Claro que os trabalhos mais físicos continuarão a ter uma forte componente presencial.

Mas existem sempre aspetos específicos que poderão até significar maior rentabilidade com acesso a tecnologia que desmaterialize o trabalho. Porque não há de uma equipa de engenheiros preparar a vistoria a uma obra a partir de um escritório, por exemplo, e desde logo preparar um plano mais fiável de análise à infraestrutura em causa?

Em suma, são inúmeras as oportunidades e possibilidades que a transformação tecnológica permite, e que nós devemos ousar sonhar, sempre em prol de uma melhor sociedade.

Um dos problemas sentidos pelos colaboradores durante a pandemia foi a falta de interação com colegas. Mesmo com soluções como Zoom, Teams e Webex, estas interações pareciam um pouco mais forçadas. Como é que as interações entre colegas vão evoluir, assumindo que o trabalho remoto irá continuar (mesmo que num modelo híbrido)?

Em fevereiro do ano passado ninguém estava à espera de, um mês mais tarde, se ver obrigado a estar em casa, em confinamento. Ora, as soluções que refere já existiam, mas tinham uma utilização quase marginal. As empresas de TI eram, por norma, as que mais incentivavam à sua utilização, mas nem sequer era algo generalizado dentro destas organizações. 

Ou seja, foi necessário mudar mentalidades num muito curto espaço de tempo. Não somos um animal gregário, gostamos do contacto com o outro, de abraçar, trocar impressões, de partilhar experiências em grupo. Mas também temos uma grande capacidade de adaptação à evolução. Senão, de que forma teria sido possível desenvolver o automóvel, a rádio, a televisão, o computador, o smartphone?
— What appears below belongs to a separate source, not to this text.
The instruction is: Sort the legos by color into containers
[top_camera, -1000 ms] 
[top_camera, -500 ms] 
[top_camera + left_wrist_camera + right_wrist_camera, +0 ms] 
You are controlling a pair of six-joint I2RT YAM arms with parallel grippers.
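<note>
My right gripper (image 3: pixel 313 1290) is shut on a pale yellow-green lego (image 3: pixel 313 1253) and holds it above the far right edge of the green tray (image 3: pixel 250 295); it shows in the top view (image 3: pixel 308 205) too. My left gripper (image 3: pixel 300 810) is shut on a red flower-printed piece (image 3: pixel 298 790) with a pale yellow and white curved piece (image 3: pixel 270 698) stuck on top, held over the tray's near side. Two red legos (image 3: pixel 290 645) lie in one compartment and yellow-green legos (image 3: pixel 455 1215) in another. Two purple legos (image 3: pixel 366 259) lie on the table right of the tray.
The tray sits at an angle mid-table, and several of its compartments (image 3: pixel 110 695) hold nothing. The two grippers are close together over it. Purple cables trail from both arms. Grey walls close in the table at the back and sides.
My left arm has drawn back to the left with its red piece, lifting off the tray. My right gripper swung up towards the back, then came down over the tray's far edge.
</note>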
Sabemos que o trabalho remoto veio para ficar, mesmo que no formato híbrido que menciona. As relações entre colegas sofrerão inevitáveis mudanças. Mas a própria evolução tecnológica vai no sentido de mitigar ao máximo um eventual afastamento entre pessoas. Se numa primeira fase não substituirá o contacto in loco, até porque a generalidade dos profissionais está culturalmente moldada para a interação diária e direta, as gerações futuras já não terão um modelo comparativo tão evidente, o que facilitará os novos comportamentos, mais digitais, capazes de usufruir ao máximo da transformação tecnológica a que assistimos.

De que maneira é que as organizações / os decisores olham para este tema?
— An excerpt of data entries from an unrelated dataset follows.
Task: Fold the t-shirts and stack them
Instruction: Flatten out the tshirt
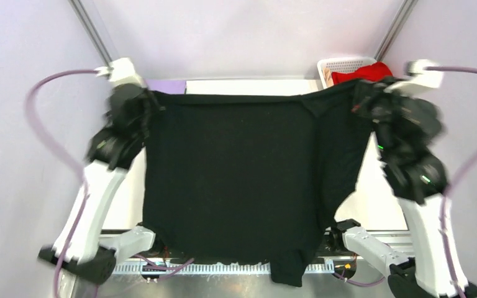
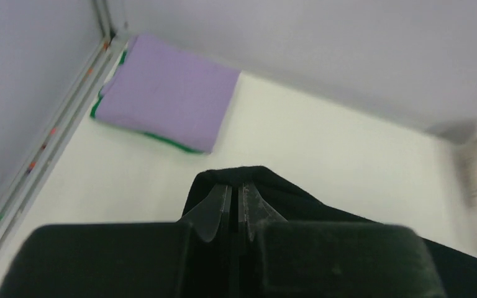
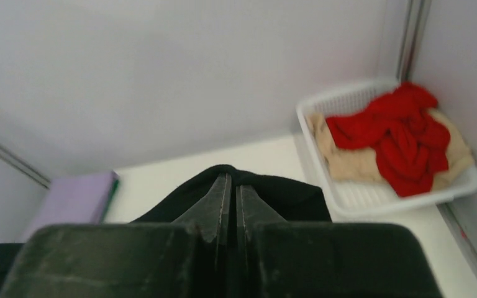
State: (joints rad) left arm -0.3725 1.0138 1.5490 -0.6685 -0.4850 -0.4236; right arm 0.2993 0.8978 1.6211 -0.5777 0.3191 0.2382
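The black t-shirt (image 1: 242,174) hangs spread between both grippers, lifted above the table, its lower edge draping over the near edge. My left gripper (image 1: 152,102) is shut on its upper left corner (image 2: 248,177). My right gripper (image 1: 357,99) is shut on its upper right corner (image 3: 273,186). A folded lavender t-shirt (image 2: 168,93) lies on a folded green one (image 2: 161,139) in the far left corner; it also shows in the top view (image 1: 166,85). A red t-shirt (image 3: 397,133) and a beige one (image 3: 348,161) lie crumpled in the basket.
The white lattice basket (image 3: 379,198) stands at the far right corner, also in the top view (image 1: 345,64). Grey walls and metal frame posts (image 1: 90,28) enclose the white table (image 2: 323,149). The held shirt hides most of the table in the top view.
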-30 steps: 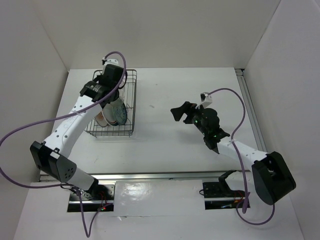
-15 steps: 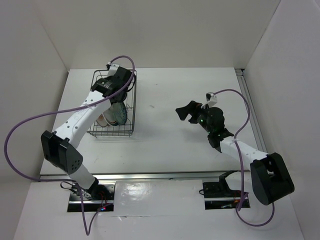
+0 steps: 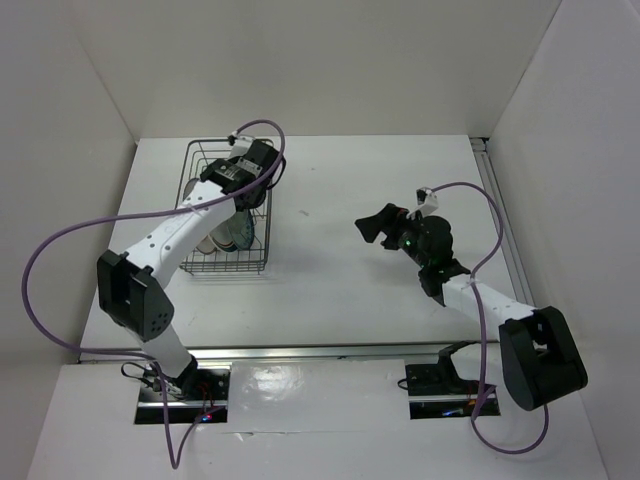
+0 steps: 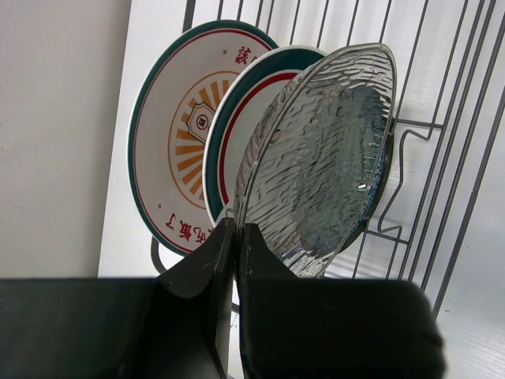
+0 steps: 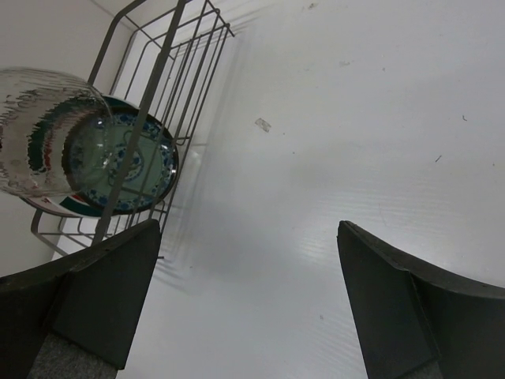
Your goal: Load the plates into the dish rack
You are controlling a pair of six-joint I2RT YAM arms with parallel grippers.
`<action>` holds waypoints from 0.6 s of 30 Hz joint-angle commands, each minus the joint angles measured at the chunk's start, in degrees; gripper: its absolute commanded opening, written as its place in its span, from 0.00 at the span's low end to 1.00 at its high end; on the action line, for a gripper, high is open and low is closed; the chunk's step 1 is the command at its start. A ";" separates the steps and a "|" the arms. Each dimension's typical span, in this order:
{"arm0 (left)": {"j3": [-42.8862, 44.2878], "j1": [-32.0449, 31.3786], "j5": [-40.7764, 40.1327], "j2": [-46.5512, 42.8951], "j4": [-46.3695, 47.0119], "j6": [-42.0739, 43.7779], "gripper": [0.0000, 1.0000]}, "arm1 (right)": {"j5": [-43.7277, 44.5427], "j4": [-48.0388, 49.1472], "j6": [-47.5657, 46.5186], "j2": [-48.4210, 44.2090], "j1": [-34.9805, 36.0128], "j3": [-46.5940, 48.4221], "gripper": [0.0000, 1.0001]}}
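The dish rack [image 3: 205,262] stands at the left of the table. In it the white plate with the orange centre [image 4: 177,134] and the blue-green plate [image 4: 237,118] stand on edge, side by side. My left gripper [image 4: 237,229] is shut on the rim of the translucent plate [image 4: 323,158] and holds it tilted against the blue-green plate, inside the rack wires [image 4: 442,158]. I cannot tell whether it rests on the rack's bottom. In the top view the left gripper [image 3: 250,165] is over the rack's far end. My right gripper [image 3: 385,222] is open and empty above the table, well right of the rack.
The right wrist view shows the rack [image 5: 150,95] at its left with the translucent plate [image 5: 39,142] and the blue-green plate [image 5: 126,162] in it. White walls close in the table on three sides. A metal rail [image 3: 500,220] runs along the right edge.
My left gripper has swung right and towards the rack's far end while holding the translucent plate. My right gripper has drifted slightly right and stays open.
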 commanded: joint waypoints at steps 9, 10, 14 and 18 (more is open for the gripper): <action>0.31 -1.41 -3.04 4.10 -2.00 -2.76 0.00 | -2.16 3.78 0.61 -3.09 -1.98 -1.03 1.00; 0.31 -1.42 -3.04 4.10 -2.00 -2.76 0.00 | -2.16 3.78 0.61 -3.10 -1.98 -1.03 1.00; 0.31 -1.42 -2.51 5.15 -2.00 -2.76 0.02 | -2.68 3.26 0.61 -3.10 -2.50 -1.03 1.00; 0.31 -1.42 -1.98 5.68 -2.00 -2.76 0.19 | -2.68 3.25 0.61 -3.10 -2.51 -1.03 1.00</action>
É natural que estes conceitos sejam difíceis de compreender, mais ainda de implementar. Talvez por isso, ainda não é possível perceber de que forma as próprias organizações se irão adaptar. As estruturas estão definidas para que as equipas se concentrem em escritórios, por exemplo. A cultura organizativa foi definida dessa forma há décadas, pelo que não é fácil mudar estes conceitos e mentalidades num ano.

Ao mesmo tempo, e por outro lado, sentimos da parte dos decisores uma grande curiosidade, interesse em perceber o futuro. Para estes, é fundamental estar a par das inovações tecnológicas e, com isso, antecipar tendências. Verificamos, pois, um misto de curiosidade e prospeção. No fundo, ninguém quer ser apanhado de surpresa e ficar para trás na evolução dos conceitos de trabalho.

Quais são os principais pontos que são tidos em conta quando este tema é abordado e os projetos iniciados dentro de uma organização?

Importa salientar que a Internet dos Sentidos é um conceito que é viável por via da aplicação da tecnologia 5G. Ou seja, ninguém está verdadeiramente a desenvolver qualquer projeto a este nível, enquanto a tecnologia não se disseminar e entrar em velocidade de cruzeiro. Claro que a realidade aumentada permite, desde já, dar uma visão quanto ao papel dos dispositivos e na forma como os nossos sentidos se comportam com os hologramas. Mas é uma interação passiva, não a utopia interativa que em breve passará a ser uma realidade.

O estudo da Ericsson sobre este tema centra-se no futuro, em 2030. Dentro daquilo que já é possível prever, como será, nessa altura, o trabalho e o escritório?

Independentemente da evolução tecnológica, as questões de sustentabilidade e mobilidade asseguram que este será um espaço fortemente marcado pelo digital. A capacidade de estarmos interligados com colegas dos quatros cantos do planeta, sem sairmos de casa ou de um escritório, e sem qualquer delay na conversa, é algo demasiado desafiador para não se generalizar.